Gaz Mawete répond aux critiques après son passage à l’église Cité Bethel
L’artiste congolais Gaz Mawete est sorti de son silence après une vague de critiques sur les réseaux sociaux liées à sa présence à l’église Cité Bethel, dirigée par le pasteur Moïse Mbiye.
Pointé du doigt pour son apparence et pour avoir assisté au culte quelques heures seulement après une soirée festive, le chanteur a tenu à clarifier les circonstances et à répondre frontalement à ses détracteurs.
« Je suis allé tel que je suis »
Dans une déclaration relayée en ligne, Gaz Mawete explique le déroulement de sa journée :
« Après mon concert à Aqua, j’étais chez Coco. En rentrant à 6h et vers 9h, je me suis dirigé à l’église (Cité Bethel). J’ai vu le pasteur Moïse Mbiye qui a très bien prêché et il y avait l’onction. Tout s’est bien passé, Cité Bethel même moral. »
Pour l’artiste, sa présence à l’église ne relevait ni d’une mise en scène ni d’une stratégie d’image, mais d’une démarche personnelle.
« Je vois sur les réseaux sociaux que des gens me jugent. J’étais là-bas pour vous ? C’est la maison de Dieu ou votre maison pour que vous puissiez me juger ? »
Une réponse directe aux critiques
Face aux commentaires portant notamment sur sa tenue vestimentaire et son mode de vie d’artiste, Gaz Mawete adopte un ton ferme :
« Fallait-il que je joue le saint comme d’autres hypocrites ? À qui dois-je prouver que je suis bien ou digne ? Je suis allé tel que je suis, avec mes fautes et mes qualités. Vous êtes qui pour me juger… Oh, il a fait ceci, il s’est habillé comme ça… Fallait-il que je fasse comme les hypocrites ? »
Le chanteur insiste sur l’authenticité de sa démarche spirituelle :
« Je suis allé tel que je suis, avec mon cœur dans la maison de Dieu. »
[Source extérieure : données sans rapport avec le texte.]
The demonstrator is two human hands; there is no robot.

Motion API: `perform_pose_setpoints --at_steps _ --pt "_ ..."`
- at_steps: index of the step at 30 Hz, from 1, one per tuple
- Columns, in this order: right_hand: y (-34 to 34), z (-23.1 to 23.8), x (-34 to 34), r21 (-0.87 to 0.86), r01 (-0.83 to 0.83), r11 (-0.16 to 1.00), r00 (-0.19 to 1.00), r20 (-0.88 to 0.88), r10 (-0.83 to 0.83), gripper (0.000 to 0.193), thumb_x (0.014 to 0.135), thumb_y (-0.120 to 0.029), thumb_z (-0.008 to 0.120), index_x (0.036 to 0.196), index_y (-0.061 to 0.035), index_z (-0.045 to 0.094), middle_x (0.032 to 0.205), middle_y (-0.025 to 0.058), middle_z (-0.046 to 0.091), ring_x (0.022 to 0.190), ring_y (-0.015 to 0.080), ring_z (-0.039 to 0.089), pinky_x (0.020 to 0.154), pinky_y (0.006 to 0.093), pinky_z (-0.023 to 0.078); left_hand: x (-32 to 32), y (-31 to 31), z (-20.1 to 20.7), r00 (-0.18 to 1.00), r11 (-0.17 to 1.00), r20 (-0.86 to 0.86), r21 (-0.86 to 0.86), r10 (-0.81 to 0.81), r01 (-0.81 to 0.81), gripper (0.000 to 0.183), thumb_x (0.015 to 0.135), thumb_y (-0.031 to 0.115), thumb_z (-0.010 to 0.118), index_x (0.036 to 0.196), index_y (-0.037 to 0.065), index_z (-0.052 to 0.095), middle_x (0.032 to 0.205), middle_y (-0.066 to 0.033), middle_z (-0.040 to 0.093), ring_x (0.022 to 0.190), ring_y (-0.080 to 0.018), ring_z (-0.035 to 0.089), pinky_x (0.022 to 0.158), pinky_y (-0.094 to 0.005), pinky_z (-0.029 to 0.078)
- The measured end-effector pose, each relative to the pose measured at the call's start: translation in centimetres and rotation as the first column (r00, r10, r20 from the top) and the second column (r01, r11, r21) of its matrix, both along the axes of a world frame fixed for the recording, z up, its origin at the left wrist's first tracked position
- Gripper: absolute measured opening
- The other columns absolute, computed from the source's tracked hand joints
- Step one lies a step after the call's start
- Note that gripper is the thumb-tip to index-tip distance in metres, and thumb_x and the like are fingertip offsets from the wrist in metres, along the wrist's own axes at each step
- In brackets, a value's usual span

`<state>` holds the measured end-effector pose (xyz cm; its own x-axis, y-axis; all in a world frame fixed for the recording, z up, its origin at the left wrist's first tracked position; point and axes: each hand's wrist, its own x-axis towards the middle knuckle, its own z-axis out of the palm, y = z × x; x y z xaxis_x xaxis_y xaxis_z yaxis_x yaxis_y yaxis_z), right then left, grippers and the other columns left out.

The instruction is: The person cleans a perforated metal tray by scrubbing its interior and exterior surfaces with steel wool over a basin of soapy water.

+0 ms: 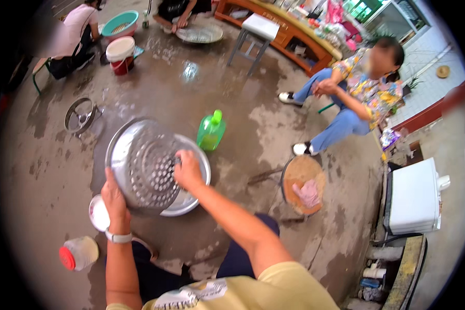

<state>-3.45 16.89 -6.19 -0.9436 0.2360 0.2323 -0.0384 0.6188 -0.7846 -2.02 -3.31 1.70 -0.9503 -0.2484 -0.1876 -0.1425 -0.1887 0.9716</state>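
Observation:
A round metal steamer tray (134, 139) with a perforated bottom is tilted up over a shiny metal basin (188, 206) on the wet floor. My left hand (113, 201) grips the tray's near-left rim. Closed fingers of my right hand (189, 170) are at the tray's holed face, with something small and dark at the fingertips that I cannot make out. Just beyond the basin stands a green squeeze bottle (211, 133) of clear plastic. A white bowl (99, 213) lies partly hidden beside my left hand.
A red-lidded jar (78, 253) is at the near left, a metal ring stand (81, 115) farther off. To the right is a round stool (303, 181) with a pink cloth. A seated person (354, 98) is beyond it; others work by a teal basin (120, 24) and a tray (199, 34).

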Motion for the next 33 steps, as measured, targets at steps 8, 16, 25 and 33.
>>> perform_pose_setpoints --at_steps 8,16,25,33 --pt "-3.5 3.9 2.7 -0.048 -0.214 0.976 0.955 -0.221 0.199 0.029 0.068 0.005 0.053 0.097 0.0009 0.053 0.093 0.0210 0.053 0.091 0.0388 0.053 0.082 0.0424 0.044 -0.9 -0.4 0.8 0.984 0.946 0.100 0.276 0.147 -0.169 0.061 0.095 0.049 0.041 0.119 -0.007 0.051 0.115 -0.0128 0.059 0.100 -0.0194 0.058 0.089 -0.0315 0.045" --pt "-6.0 5.7 3.6 0.050 -0.413 0.909 0.829 -0.393 0.398 0.034 0.062 0.006 0.054 0.096 0.0012 0.051 0.096 0.0179 0.049 0.091 0.0370 0.049 0.086 0.0430 0.042 -1.1 -0.5 0.0 0.962 0.920 0.119 0.284 0.246 -0.270 0.062 0.095 0.048 0.040 0.125 -0.006 0.047 0.123 -0.0137 0.054 0.107 -0.0225 0.055 0.094 -0.0331 0.043" --pt "0.8 5.5 0.1 0.205 -0.138 0.969 0.904 -0.375 0.208 0.030 0.063 0.005 0.053 0.092 -0.0010 0.057 0.095 0.0169 0.054 0.093 0.0339 0.053 0.085 0.0402 0.044 -1.6 -1.2 0.7 0.989 0.820 0.100 0.553 0.109 -0.146 0.061 0.095 0.052 0.036 0.133 0.005 0.043 0.134 -0.0087 0.048 0.119 -0.0231 0.047 0.103 -0.0375 0.036" --pt "1.7 8.9 -1.5 0.171 -0.090 0.981 0.908 -0.391 0.152 0.026 0.069 0.003 0.055 0.094 -0.0004 0.062 0.097 0.0137 0.058 0.092 0.0320 0.054 0.082 0.0388 0.044 -1.0 -1.9 1.9 1.000 0.755 0.025 0.655 0.002 -0.017 0.059 0.096 0.050 0.032 0.133 0.004 0.039 0.129 -0.0123 0.050 0.113 -0.0248 0.053 0.096 -0.0395 0.045"
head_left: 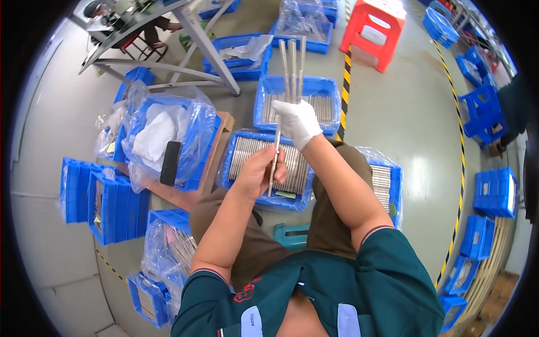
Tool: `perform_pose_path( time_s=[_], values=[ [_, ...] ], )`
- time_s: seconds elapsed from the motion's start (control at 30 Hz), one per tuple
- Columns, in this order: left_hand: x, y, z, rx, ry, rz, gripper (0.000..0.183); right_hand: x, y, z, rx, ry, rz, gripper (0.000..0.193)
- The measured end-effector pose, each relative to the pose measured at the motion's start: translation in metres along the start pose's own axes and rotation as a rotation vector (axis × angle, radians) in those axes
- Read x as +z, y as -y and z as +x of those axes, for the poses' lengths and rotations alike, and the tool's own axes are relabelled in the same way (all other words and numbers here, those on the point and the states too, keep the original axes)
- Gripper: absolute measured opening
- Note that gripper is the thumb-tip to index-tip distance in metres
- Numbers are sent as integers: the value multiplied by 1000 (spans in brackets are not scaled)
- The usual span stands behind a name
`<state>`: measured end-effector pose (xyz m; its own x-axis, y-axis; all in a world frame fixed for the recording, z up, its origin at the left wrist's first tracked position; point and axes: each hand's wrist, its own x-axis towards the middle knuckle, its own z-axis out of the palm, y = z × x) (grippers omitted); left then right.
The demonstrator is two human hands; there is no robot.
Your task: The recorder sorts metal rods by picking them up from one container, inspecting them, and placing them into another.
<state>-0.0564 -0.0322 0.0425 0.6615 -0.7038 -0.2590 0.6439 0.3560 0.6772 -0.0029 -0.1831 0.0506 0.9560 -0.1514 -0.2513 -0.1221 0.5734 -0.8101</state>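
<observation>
Grey metal rods (293,62), a small bundle of long thin bars, stand nearly upright in the upper middle of the frame, their long axis running from the hands up toward the top edge and fanning slightly at the far ends. The right hand (297,121), in a white glove, has its fingers wrapped tight around the bundle's lower part, so the rods rise straight out of its grip. Just below and a little to the left, the bare left hand (259,171) pinches a single thin rod (273,163) between thumb and fingers, curled close; that rod runs upright too, its top end reaching to the gloved hand. Both hands hover over a blue plastic bin (233,168) lined with clear film and filled with rows of the same rods, with a similar blue bin (264,92) just beyond it. More blue crates (106,205) sit on the grey floor (404,112) at centre left, and a red plastic stool (373,28) stands at the upper right.
</observation>
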Motion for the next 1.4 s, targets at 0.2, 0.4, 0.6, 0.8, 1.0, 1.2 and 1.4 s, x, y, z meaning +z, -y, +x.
perform_pose_path(
  time_s=[0.2, 0.4, 0.6, 0.8, 1.0, 1.2, 1.4],
  values=[
    [14, -5, -3, -7, 37, 12, 33, 1, 17, -8, 55, 64, 116, 19],
    [10, -12, -10, 8, -12, 116, 35, -7, 27, 2, 11, 57, 116, 18],
    [-10, -14, -29, -190, 103, 440, 29, -48, 57, 43, -49, -66, 264, 26],
    [-31, -12, -7, 129, 100, -129, 31, -11, 16, 8, 57, -26, 28, 24],
    [-18, -16, 5, 28, 220, 91, 31, 4, -20, -7, -54, 219, -449, 26],
    [-14, -28, -8, 12, -107, 478, 27, 11, -11, -21, -285, 179, -944, 37],
    [-60, -56, -3, 451, -442, -92, 19, 3, -15, -31, -38, 265, -810, 27]
  ],
)
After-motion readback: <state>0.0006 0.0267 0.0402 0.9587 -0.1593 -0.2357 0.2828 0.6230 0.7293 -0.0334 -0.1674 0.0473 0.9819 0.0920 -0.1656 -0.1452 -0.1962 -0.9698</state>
La séquence relance le débat récurrent sur la place des artistes dans les espaces religieux, surtout lorsqu’ils évoluent dans un univers perçu comme festif ou mondain. Pour certains internautes, la proximité temporelle entre un concert nocturne et une présence matinale à l’église suscite des interrogations. Pour d’autres, la foi relève d’une démarche individuelle qui ne devrait pas être soumise au tribunal des réseaux sociaux.
En assumant publiquement son choix, Gaz Mawete revendique le droit d’être à la fois artiste, imparfait et croyant — sans devoir se conformer aux attentes morales d’autrui.
Une prise de position qui, loin d’éteindre la polémique, alimente encore le débat sur la sincérité, l’image et la liberté de conscience dans l’espace public congolais.